■ **WHAT YOU WILL DO**: Count the lines below that contain the word "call", and reply with only that number.

--- PROVIDED MATERIAL ---

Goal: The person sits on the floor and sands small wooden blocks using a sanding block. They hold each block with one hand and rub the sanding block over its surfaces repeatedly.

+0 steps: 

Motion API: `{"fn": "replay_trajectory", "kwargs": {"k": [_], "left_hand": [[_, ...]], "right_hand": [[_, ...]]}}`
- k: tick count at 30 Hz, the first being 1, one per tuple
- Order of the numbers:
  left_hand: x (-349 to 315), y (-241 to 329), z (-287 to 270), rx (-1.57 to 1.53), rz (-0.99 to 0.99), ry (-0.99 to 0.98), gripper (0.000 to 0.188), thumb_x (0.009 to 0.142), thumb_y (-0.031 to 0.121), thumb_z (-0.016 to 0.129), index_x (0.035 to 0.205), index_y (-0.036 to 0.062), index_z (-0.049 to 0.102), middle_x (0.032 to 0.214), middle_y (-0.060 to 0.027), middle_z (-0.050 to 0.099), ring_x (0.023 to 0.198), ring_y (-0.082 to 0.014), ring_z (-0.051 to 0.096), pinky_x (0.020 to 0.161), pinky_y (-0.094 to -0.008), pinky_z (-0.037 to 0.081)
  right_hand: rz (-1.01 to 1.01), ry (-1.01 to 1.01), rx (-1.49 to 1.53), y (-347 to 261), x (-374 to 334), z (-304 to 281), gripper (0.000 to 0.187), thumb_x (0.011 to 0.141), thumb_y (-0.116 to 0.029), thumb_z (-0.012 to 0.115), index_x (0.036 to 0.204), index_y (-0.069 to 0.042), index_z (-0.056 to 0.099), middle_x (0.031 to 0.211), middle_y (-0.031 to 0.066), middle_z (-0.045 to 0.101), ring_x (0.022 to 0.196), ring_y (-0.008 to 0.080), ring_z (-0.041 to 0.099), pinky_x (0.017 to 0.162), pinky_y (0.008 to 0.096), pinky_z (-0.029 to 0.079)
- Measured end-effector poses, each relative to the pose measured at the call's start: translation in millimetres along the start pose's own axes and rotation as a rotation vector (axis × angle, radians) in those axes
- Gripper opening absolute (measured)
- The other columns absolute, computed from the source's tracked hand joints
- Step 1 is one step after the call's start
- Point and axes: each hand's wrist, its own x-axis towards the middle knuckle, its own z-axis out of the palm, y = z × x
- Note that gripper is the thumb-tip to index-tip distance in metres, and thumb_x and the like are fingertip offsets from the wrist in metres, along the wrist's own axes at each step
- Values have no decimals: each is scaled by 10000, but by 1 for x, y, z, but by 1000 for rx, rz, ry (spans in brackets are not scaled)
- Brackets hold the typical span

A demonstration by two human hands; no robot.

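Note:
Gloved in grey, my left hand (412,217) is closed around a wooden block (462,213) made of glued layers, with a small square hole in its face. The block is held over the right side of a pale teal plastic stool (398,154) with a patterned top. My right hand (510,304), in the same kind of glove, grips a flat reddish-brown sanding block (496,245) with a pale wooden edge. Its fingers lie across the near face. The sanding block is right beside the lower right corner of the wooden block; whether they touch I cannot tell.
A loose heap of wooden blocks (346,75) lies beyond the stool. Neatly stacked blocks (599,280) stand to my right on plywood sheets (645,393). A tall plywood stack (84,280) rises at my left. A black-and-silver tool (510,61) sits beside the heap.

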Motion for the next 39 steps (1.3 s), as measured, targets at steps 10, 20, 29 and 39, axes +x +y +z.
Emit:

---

■ **YOUR SOLUTION**: 2